↓↓↓

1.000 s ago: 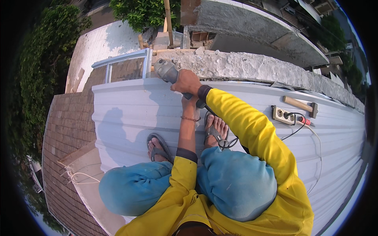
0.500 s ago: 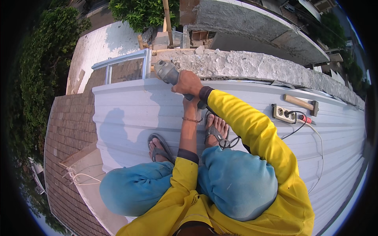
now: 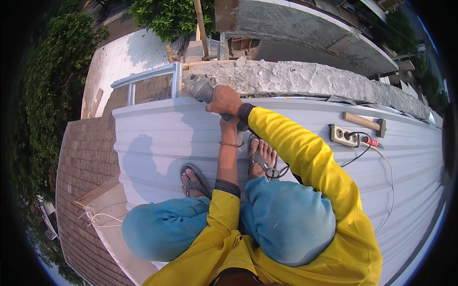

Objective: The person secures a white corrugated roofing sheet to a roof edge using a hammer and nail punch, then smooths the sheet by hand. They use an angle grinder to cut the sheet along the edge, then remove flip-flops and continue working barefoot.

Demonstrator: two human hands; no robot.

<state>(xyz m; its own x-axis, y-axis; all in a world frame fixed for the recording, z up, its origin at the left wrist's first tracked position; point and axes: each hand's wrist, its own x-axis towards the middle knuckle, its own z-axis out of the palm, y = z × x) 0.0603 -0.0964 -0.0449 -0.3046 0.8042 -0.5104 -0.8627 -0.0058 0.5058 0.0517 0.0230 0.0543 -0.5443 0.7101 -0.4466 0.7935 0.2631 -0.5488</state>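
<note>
My right hand [image 3: 225, 100] is closed around the body of a grey angle grinder [image 3: 199, 88], whose head points forward and left over the far edge of a white corrugated metal sheet [image 3: 143, 117]. My left hand [image 3: 228, 123] is below it, closed on the rear end of the grinder, partly hidden behind my right hand. A black cable runs down beside my right sandalled foot [image 3: 262, 157]; my left foot [image 3: 193, 183] is planted on the sheet.
A rough concrete wall top [image 3: 305, 78] runs past the sheet, beside a light metal frame [image 3: 176, 78]. At right lie a hammer [image 3: 361, 121], a power strip [image 3: 344, 136] with cables and a red-handled tool [image 3: 369, 141]. A tiled roof [image 3: 83, 171] slopes away at left, trees beyond.
</note>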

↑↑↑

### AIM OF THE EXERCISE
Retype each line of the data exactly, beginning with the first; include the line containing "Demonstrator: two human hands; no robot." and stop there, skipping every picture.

### SOLUTION TO THIS EXERCISE
1.000 s ago: 
0.500 s ago: 
now: 

Objective: The person secures a white corrugated roofing sheet to a roof edge using a hammer and nail punch, then smooths the sheet by hand. They use an angle grinder to cut the sheet along the edge, then remove flip-flops and continue working barefoot.

Demonstrator: two human hands; no robot.

Work on the exercise is finished.